*Problem statement*. Those lines of the material below that fall between its first line and the line with "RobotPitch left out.", both included, are to be repeated exactly.

(Data for analysis)

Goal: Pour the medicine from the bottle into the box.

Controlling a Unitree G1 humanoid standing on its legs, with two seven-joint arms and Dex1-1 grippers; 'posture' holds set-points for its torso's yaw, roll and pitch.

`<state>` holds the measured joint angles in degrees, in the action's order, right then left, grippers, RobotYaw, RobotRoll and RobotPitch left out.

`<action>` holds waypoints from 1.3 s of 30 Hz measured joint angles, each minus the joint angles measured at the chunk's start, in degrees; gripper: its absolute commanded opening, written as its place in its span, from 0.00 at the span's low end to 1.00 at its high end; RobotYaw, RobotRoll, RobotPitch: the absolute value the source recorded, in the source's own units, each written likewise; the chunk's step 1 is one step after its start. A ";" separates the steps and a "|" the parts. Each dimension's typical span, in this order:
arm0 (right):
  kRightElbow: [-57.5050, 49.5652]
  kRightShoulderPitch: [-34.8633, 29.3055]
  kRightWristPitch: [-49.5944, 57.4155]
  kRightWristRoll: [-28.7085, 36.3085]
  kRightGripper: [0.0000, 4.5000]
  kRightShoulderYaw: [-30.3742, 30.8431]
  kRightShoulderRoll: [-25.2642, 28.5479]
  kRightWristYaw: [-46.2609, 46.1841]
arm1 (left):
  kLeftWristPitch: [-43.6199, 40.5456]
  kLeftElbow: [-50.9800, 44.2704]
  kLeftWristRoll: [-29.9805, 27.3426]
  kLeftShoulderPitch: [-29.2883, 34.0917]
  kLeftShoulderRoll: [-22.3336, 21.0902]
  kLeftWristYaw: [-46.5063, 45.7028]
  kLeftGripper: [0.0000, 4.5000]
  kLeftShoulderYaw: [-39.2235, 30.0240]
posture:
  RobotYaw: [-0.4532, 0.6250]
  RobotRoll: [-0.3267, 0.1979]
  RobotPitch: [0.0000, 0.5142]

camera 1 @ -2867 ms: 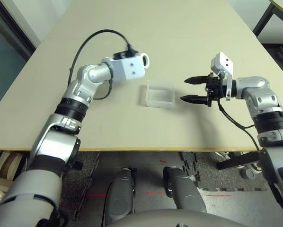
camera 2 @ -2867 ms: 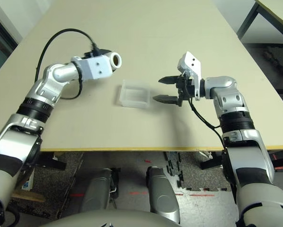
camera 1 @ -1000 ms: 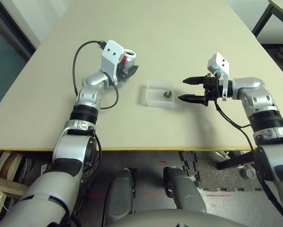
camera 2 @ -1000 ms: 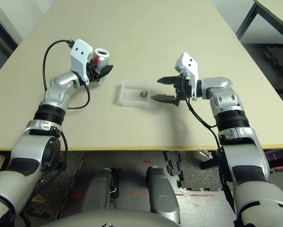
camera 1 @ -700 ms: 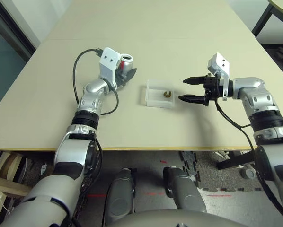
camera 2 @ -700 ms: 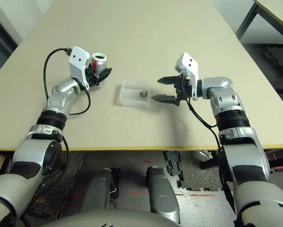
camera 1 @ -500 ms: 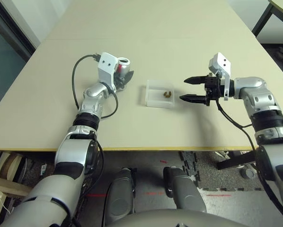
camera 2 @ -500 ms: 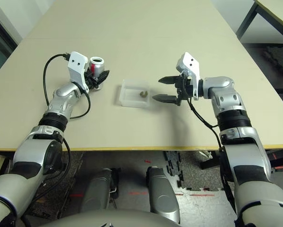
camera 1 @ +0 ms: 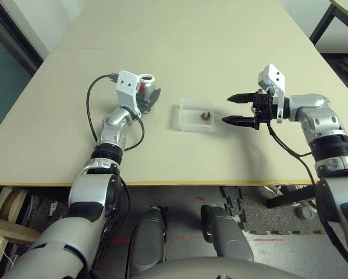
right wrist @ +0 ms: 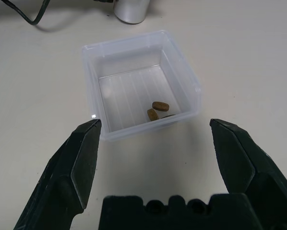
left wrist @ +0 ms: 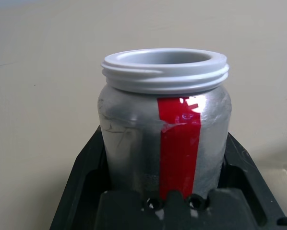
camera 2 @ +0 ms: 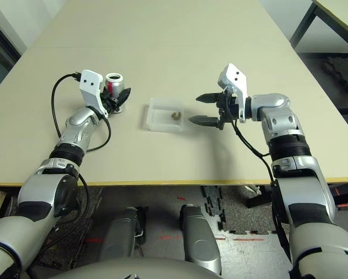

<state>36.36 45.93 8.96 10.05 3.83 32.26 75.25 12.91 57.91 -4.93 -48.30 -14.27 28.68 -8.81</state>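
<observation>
My left gripper (camera 1: 146, 96) pinching bottle (camera 1: 146, 84) upright, mouth open, left of box (camera 1: 197, 115). Medicine (right wrist: 156, 109) lies inside box. Right gripper (camera 1: 238, 108) right of box, fingers spread, empty. Next, I judge: set bottle down, release.

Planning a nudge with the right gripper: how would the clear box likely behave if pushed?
The box looks like thin clear plastic holding only the small medicine pellets, so it is probably light and would slide easily on the smooth table. Its low, wide shape makes tipping unlikely. The thin walls may flex if squeezed.
</observation>
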 measured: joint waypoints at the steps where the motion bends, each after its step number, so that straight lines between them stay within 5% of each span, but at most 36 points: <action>1: -0.01 0.00 0.00 0.00 1.00 0.00 0.00 -0.02 | 0.08 0.00 -0.02 0.05 0.04 -0.01 0.60 -0.10 | 0.39 0.62 0.32; 4: -0.04 0.00 0.00 0.00 1.00 0.00 0.00 -0.12 | 0.68 -0.02 -0.11 0.33 0.20 -0.30 0.60 -0.13 | 0.39 0.62 0.32; 9: -0.04 0.00 0.00 0.00 1.00 0.00 0.00 -0.29 | 0.97 -0.34 -0.54 1.91 0.50 -1.07 0.99 -0.21 | 0.39 0.62 0.32; 22: 0.50 0.30 -0.82 -0.09 1.00 0.00 -1.05 -0.47 | -0.91 -9.61 -1.78 7.47 0.76 -2.38 0.99 -0.22 | 0.41 0.62 0.32; 39: 4.19 1.93 -2.93 -0.83 1.00 0.08 -1.71 -0.59 | -16.62 -42.41 -5.26 25.58 0.06 -2.21 0.99 0.73 | 0.42 0.62 0.32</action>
<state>40.55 47.86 6.03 9.22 3.91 30.55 74.66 -3.71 15.50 -10.19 -22.72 -14.20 26.47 -8.08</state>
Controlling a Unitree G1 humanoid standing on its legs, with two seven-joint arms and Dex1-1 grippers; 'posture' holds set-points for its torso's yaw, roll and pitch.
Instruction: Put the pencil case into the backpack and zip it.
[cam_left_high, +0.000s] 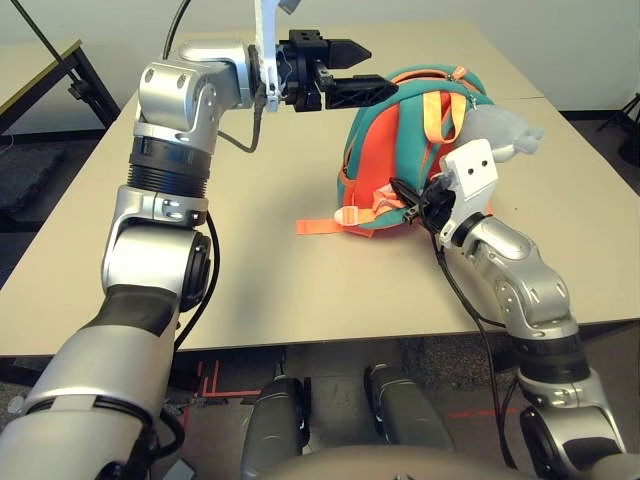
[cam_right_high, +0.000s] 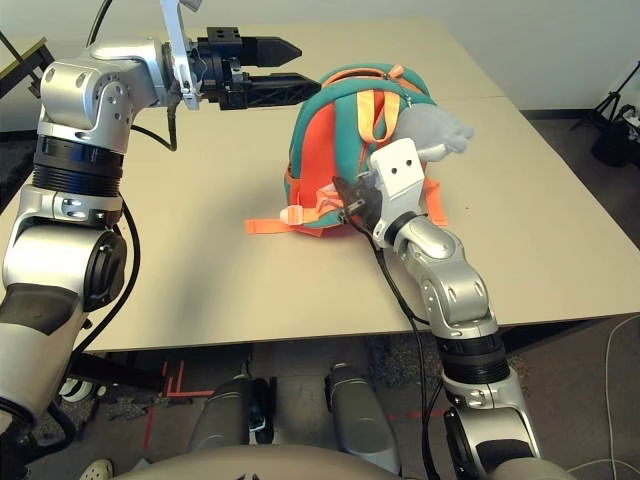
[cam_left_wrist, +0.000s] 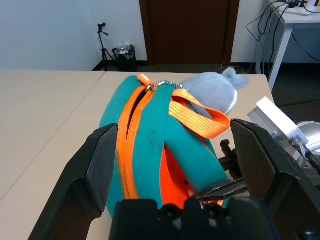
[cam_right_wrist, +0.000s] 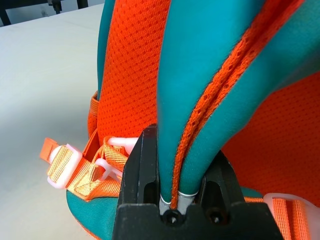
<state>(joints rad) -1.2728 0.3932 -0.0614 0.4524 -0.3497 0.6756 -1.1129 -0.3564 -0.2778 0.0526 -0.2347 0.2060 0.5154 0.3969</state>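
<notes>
One desk (cam_left_high: 270, 280) bears the backpack (cam_left_high: 385, 130), upright near its middle. We judge it could twist or tip if our right end effector (cam_right_wrist: 185, 142), closed on the teal strap (cam_right_wrist: 185, 115), pulls unevenly; a slack grip could let it slide as we work the zip (cam_left_wrist: 131, 125). Our left end effector (cam_left_high: 383, 71) reaches level above the backpack's left side, fingers wide and empty; our right forearm angles inward, low at its front.

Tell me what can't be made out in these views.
- Inside of the backpack: left wrist view, its top zipper shows only a narrow dark gap.
- Pencil case: not visible; whether it is inside the backpack cannot be told.
- Backpack's lower front: left eye view, behind the right gripper.
- Full plush charm: left wrist view, partly behind the orange loop.
</notes>
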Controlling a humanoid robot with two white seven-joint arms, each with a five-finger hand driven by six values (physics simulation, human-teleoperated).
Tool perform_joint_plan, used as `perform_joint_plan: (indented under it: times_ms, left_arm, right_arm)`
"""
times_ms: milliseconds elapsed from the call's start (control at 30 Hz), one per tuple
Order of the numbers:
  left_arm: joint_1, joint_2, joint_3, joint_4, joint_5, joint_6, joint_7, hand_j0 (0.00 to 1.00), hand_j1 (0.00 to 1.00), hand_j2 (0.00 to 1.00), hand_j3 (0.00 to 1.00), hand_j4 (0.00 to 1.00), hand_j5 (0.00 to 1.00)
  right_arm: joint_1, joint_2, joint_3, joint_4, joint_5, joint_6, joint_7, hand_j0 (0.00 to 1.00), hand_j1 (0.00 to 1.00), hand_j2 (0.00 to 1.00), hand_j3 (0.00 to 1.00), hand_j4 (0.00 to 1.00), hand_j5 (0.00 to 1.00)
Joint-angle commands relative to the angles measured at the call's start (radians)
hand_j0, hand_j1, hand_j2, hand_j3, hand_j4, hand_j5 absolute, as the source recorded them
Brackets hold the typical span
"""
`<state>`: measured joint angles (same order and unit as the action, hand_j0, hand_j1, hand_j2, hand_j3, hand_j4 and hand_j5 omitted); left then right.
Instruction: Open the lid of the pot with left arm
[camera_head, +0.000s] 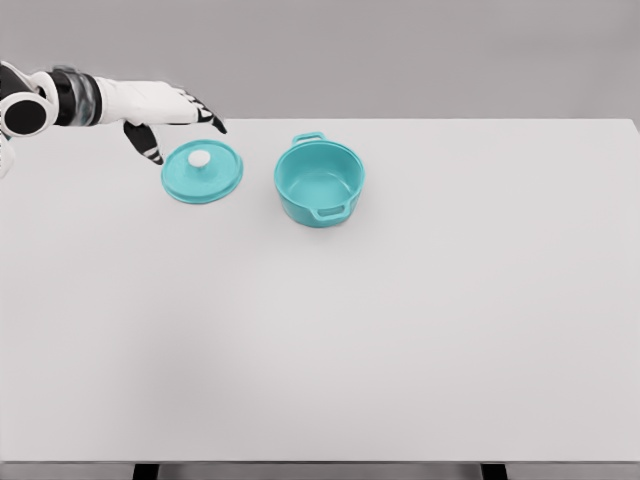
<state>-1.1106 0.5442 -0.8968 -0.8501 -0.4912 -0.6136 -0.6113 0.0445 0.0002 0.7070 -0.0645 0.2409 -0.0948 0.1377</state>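
one pot (320, 182), one lid (202, 171), one hand in view. the pot is teal, round and open-topped, its inside bare and the same teal as the outside, with two loop handles: one at the far rim, one at the near rim. it stands upright on the white table (400, 330), in the far part of the tabletop and left of its middle.

the lid is off the pot. it lies flat on the table just to the left of the pot, apart from it with a strip of bare table between them. it is a teal disc with a raised rim and a single small white knob (200, 159) at its centre, knob side up.

further left of the pot, past the lid, the left hand (170, 112) reaches in from the picture's left edge on a white arm with dark joint bands. its fingers are spread and loose, holding nothing; the dark fingertips point toward the pot, and the thumb hangs down just beside the lid's left edge. whether it touches the lid cannot be told.
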Motion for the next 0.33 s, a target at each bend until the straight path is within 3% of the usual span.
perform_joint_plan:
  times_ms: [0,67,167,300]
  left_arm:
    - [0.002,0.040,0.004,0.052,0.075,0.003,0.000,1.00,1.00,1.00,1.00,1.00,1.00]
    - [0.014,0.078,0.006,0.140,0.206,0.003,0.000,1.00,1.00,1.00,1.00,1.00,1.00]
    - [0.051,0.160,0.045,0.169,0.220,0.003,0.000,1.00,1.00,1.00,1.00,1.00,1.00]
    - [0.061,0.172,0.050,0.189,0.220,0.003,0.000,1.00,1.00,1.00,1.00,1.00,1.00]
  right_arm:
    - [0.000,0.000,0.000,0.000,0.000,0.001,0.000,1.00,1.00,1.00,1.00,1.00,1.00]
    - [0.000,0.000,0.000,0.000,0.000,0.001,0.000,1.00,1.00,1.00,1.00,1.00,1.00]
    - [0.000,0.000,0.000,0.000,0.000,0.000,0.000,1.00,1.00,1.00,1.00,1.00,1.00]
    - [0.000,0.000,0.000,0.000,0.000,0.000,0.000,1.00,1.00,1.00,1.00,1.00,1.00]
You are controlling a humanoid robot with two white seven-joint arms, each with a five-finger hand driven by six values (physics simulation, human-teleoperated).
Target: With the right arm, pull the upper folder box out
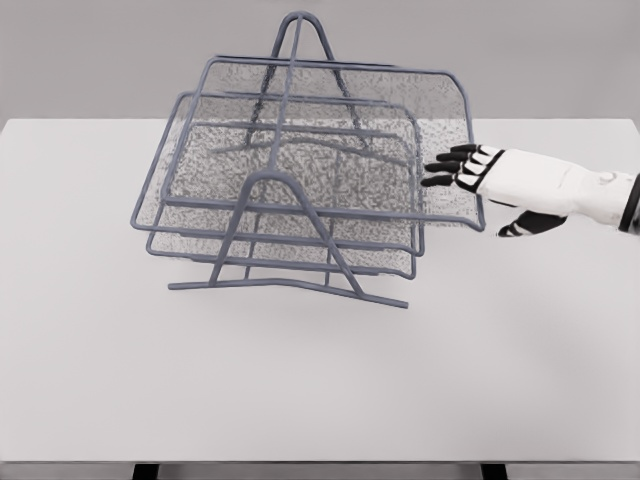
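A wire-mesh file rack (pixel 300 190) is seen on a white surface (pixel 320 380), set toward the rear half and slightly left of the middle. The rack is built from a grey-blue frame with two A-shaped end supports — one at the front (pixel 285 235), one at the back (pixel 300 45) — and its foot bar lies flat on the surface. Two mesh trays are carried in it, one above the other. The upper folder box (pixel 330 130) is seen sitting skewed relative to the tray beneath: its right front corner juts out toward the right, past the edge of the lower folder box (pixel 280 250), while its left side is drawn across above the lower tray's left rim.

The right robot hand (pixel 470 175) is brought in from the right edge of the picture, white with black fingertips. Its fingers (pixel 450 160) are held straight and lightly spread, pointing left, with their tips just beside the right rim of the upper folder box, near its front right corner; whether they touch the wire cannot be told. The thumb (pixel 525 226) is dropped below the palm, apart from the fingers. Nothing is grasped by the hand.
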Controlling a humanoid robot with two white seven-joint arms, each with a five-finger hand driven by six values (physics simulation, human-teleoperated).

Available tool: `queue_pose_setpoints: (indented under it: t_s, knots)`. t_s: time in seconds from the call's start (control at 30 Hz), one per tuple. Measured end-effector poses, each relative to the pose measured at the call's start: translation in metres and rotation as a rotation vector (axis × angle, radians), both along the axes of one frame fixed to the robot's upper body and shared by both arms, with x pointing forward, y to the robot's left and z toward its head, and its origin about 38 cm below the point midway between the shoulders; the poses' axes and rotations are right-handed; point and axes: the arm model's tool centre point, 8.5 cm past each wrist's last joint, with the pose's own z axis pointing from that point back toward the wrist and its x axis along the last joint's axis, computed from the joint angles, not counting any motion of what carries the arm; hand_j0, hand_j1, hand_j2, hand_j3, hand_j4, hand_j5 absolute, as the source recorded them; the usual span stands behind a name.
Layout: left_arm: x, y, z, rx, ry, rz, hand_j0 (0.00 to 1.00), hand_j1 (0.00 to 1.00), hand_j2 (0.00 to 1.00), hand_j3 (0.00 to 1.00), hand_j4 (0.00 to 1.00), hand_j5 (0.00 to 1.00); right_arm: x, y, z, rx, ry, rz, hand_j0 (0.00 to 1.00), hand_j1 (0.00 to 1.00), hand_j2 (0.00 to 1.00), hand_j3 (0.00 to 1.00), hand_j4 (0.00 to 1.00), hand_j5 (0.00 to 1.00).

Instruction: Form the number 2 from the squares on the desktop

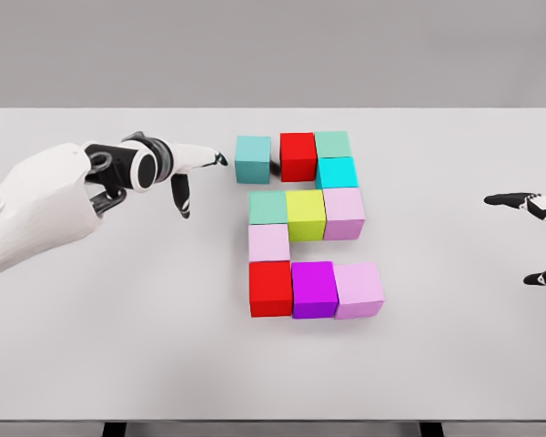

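Single head view, steeply down onto the desktop (pixel 91 364), seemingly close.

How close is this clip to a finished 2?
Mostly done: the middle row, the pink connector and the bottom row sit tight in a 2 shape. In hand: the left robot hand, fingers open, is beside the teal cube, which stands slightly apart from the red cube. Left: closing that gap. The right robot hand is idle.

The table (pixel 91 346) is plain pale grey. The blocks are plain-coloured: teal (pixel 253 159), red (pixel 298 156), sea-green (pixel 332 144), cyan (pixel 337 172), a second sea-green (pixel 267 208), yellow-green (pixel 305 214), three lilac (pixel 344 212) (pixel 268 242) (pixel 358 289), a second red (pixel 270 288), and purple (pixel 314 289). Both hands (pixel 168 168) (pixel 537 232) are white with black fingertips.
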Motion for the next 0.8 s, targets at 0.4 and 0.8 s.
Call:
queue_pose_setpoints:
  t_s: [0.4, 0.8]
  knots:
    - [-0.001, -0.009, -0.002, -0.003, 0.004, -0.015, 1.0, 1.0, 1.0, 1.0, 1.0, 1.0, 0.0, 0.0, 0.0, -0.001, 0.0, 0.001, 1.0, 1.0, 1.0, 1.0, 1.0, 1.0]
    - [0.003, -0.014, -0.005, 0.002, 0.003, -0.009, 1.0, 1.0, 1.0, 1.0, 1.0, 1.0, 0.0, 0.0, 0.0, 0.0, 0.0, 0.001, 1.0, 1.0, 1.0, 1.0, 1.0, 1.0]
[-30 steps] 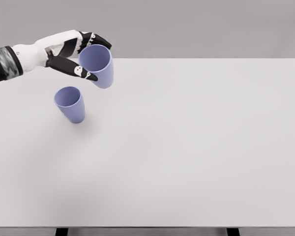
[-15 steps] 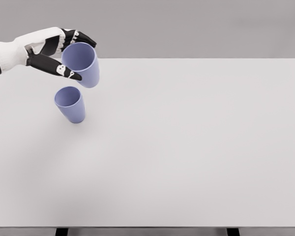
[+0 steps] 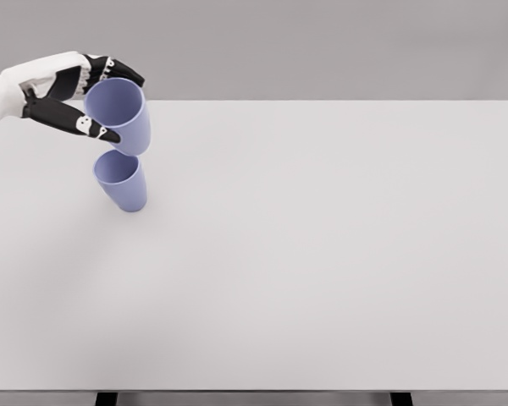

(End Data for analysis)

*Answer for the task*.
Goal: Pour the medicine from the bottle into the box.

Controlling a Unitree G1 humanoid standing on its legs, with two seven-joint arms and Dex1-1 grippers; 'posture' holds set-points for its torso's yaw, roll and pitch.

`<state>` holds the measured joint angles in degrees, in the action's order, right then left, grippers, RobotYaw, RobotRoll and RobotPitch left out.

That finishes the exercise.